Family History, Onstage

Andrea Stolowitz ’94

By Eveline Chao

portrait of womanIn 1939, the great-grandfather of playwright Andrea Stolowitz began keeping a diary. He was a Jewish doctor who had escaped Berlin in 1936 and settled in New York City. Stolowitz did not learn of the diary until 2006, and several years later she went to Berlin and tried to learn more about him. She uncovered information that the diary never mentioned, including the somber discovery that several of his relatives had died in the Holocaust.

That journey is the inspiration for Stolowitz’s play Berlin Diary, which had a sold-out run in Berlin last fall and will be performed in her hometown, Portland, Ore., in April. It was the first time Stolowitz had put herself in a play as a character, “and it scared the pants off me,” she says. But she pushed ahead anyway, hoping the play could help explore the ways historical trauma can affect a family for generations to come.

Interviewing real people as the basis for her characters was a familiar methodology for Stolowitz. For her 2013 play Ithaka, she talked to military veterans to help her craft the story of a female marine returning home from Afghanistan and the difficulty she faces coping with the effects of war.

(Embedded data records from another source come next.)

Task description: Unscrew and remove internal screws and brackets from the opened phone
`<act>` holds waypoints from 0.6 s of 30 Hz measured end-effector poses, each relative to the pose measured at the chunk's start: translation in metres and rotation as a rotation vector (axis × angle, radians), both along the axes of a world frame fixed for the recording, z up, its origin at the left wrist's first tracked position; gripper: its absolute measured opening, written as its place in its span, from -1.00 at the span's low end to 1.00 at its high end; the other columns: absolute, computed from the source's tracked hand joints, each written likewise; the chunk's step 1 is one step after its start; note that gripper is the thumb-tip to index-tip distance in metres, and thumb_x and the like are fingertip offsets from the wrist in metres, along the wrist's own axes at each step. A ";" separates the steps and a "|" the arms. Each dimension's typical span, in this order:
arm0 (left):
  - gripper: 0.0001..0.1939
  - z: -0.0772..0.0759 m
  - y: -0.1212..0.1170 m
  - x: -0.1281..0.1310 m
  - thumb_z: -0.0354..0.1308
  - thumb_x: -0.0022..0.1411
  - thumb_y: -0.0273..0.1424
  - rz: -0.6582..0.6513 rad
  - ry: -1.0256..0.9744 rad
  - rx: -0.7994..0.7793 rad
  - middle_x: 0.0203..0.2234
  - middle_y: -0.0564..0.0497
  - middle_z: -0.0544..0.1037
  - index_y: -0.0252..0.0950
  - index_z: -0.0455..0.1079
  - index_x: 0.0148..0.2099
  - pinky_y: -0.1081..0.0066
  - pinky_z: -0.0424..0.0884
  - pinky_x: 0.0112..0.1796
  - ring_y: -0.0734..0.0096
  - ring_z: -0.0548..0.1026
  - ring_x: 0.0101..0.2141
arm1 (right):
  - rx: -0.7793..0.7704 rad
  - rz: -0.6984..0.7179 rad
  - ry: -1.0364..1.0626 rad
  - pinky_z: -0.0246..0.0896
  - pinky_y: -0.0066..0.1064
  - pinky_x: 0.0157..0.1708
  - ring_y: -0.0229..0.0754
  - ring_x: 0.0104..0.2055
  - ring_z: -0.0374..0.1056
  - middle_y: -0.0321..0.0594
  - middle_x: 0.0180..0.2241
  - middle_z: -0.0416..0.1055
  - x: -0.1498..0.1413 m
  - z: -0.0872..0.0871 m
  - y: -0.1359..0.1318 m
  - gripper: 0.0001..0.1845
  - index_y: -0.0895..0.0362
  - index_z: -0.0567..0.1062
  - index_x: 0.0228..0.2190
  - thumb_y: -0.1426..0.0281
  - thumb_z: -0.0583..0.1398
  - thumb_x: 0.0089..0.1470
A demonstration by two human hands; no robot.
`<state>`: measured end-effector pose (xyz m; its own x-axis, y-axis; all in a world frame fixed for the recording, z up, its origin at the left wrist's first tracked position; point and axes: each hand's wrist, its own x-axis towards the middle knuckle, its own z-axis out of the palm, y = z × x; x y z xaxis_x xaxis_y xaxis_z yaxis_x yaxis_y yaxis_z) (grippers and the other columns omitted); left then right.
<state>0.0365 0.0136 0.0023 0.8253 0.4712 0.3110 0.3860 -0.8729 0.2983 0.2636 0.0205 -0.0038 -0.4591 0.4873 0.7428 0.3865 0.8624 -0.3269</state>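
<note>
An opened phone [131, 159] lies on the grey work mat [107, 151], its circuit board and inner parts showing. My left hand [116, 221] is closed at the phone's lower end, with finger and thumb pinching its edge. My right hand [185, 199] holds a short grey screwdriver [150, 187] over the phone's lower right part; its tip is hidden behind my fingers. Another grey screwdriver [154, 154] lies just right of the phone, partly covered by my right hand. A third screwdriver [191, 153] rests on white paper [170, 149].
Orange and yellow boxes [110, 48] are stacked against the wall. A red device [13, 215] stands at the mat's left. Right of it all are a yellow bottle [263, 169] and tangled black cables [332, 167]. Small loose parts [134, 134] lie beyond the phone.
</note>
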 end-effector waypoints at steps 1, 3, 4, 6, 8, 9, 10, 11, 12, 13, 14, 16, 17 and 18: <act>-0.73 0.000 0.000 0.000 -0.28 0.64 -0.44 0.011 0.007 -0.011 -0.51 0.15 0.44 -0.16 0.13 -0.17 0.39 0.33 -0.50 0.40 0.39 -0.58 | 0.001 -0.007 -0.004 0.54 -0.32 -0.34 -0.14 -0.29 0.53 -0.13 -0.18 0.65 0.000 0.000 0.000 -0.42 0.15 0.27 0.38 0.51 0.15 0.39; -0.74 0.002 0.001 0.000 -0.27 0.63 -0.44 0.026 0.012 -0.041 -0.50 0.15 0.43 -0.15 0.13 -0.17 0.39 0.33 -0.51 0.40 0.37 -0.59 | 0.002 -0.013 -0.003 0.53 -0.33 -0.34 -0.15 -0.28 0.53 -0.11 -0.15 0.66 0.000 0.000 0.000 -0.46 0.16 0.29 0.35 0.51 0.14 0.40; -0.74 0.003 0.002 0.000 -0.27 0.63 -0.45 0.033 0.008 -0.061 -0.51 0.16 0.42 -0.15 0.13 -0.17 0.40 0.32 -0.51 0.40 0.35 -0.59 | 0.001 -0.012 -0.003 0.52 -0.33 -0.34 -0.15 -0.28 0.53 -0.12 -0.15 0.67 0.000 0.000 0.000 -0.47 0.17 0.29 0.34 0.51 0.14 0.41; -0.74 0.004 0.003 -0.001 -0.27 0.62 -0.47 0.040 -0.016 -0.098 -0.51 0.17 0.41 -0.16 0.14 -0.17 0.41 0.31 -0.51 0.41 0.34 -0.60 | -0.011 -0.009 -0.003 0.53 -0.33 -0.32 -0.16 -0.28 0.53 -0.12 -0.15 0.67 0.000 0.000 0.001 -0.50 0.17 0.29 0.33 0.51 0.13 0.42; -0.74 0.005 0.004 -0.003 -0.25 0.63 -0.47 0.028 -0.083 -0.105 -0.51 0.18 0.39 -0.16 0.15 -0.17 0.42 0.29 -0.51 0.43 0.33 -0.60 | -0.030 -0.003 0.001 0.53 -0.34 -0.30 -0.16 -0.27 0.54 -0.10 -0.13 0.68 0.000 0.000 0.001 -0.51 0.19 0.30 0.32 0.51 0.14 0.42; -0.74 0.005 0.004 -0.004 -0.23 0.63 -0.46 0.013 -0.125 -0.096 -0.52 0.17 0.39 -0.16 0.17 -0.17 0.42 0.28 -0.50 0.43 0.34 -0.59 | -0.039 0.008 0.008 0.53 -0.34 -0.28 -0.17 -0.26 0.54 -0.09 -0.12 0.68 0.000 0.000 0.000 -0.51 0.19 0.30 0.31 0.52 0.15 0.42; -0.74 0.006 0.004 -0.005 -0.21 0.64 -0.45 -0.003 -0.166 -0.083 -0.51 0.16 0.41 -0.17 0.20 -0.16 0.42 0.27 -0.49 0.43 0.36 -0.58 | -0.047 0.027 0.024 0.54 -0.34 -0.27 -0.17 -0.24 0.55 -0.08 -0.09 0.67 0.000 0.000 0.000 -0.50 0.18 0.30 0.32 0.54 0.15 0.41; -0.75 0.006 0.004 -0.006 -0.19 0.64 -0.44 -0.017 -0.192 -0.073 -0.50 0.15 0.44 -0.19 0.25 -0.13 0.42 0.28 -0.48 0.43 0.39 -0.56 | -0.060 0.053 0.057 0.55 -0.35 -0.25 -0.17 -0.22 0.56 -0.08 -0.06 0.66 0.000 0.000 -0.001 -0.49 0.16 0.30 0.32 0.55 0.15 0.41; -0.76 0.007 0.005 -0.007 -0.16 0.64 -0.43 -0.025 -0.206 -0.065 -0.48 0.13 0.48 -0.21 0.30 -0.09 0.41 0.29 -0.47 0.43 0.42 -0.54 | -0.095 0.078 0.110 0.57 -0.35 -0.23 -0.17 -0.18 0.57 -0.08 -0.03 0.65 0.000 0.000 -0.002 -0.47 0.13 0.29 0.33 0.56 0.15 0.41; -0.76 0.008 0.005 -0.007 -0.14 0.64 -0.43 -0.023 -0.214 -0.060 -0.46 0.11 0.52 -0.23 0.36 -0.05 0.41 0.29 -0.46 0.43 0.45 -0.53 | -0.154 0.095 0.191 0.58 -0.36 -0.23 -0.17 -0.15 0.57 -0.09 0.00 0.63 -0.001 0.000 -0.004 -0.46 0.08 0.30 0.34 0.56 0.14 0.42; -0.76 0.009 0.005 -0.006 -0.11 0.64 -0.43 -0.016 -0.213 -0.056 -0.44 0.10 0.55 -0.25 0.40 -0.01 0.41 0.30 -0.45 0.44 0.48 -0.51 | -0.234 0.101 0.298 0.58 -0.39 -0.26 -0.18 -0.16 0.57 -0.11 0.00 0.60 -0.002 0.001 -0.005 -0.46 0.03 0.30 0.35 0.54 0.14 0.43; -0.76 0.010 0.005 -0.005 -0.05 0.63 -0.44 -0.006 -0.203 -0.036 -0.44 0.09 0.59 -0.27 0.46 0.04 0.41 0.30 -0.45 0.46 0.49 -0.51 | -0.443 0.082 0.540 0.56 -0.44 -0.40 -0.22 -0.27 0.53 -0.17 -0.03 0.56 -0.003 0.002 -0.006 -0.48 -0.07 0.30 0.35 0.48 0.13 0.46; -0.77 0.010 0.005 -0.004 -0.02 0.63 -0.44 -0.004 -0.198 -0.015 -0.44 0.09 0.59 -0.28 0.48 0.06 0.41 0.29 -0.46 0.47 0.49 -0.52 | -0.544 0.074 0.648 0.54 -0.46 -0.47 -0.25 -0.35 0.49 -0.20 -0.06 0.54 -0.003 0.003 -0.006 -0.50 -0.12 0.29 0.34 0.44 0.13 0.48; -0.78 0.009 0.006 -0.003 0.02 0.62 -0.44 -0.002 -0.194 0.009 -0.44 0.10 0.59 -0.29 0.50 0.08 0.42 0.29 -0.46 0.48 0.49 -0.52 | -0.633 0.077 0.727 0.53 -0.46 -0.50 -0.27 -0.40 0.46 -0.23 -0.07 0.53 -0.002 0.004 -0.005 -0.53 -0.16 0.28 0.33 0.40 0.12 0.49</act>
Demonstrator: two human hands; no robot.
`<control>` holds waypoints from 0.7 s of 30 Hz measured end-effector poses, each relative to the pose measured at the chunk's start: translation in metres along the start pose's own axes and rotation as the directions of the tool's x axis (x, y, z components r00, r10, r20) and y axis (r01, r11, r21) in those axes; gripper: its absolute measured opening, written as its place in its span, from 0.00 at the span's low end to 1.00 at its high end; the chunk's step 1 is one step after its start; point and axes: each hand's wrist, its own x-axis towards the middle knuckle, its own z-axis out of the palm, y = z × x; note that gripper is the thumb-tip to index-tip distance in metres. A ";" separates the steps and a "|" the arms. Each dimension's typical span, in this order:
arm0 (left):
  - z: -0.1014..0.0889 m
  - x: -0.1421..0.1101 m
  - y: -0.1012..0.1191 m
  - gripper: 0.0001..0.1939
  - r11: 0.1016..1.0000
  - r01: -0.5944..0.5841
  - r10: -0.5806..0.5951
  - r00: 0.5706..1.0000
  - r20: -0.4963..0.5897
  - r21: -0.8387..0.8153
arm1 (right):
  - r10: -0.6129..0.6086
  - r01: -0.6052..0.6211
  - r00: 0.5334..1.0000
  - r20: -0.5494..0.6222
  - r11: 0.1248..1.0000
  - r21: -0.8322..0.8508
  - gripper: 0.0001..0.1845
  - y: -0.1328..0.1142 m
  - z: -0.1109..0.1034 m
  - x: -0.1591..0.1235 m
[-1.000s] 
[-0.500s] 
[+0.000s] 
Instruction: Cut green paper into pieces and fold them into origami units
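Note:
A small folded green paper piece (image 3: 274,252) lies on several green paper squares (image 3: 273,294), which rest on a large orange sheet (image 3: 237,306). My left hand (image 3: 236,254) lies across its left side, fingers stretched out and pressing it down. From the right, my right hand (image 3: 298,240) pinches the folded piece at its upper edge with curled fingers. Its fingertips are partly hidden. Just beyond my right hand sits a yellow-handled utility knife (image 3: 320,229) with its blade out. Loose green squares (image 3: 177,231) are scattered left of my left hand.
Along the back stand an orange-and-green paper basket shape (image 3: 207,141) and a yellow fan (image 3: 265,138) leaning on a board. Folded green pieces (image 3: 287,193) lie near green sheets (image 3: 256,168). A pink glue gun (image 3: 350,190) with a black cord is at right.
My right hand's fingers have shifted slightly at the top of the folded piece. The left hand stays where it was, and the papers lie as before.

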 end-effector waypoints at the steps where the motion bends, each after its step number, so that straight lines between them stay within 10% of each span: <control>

Stolowitz first realized theatre “could be a force for societal change,” she says, while studying abroad in Moscow during the early ’90s, when it felt like “everyone was going to the theatre looking for answers.” She transferred to Barnard from Hampshire College to study Russian literature and theatre. Within two years of her graduation, two of her plays had made it to the stage in small New York City theatres. After earning an MFA in playwriting from the University of California, San Diego, she taught playwriting and screenwriting at Duke University, then settled in Portland.

Her next project, a play about the current refugee crisis in Europe called Refugee Radio, will examine another historic moment of upheaval. Seismic events that create deep trauma, Stolowitz says, demand that others study and try to come to terms with them.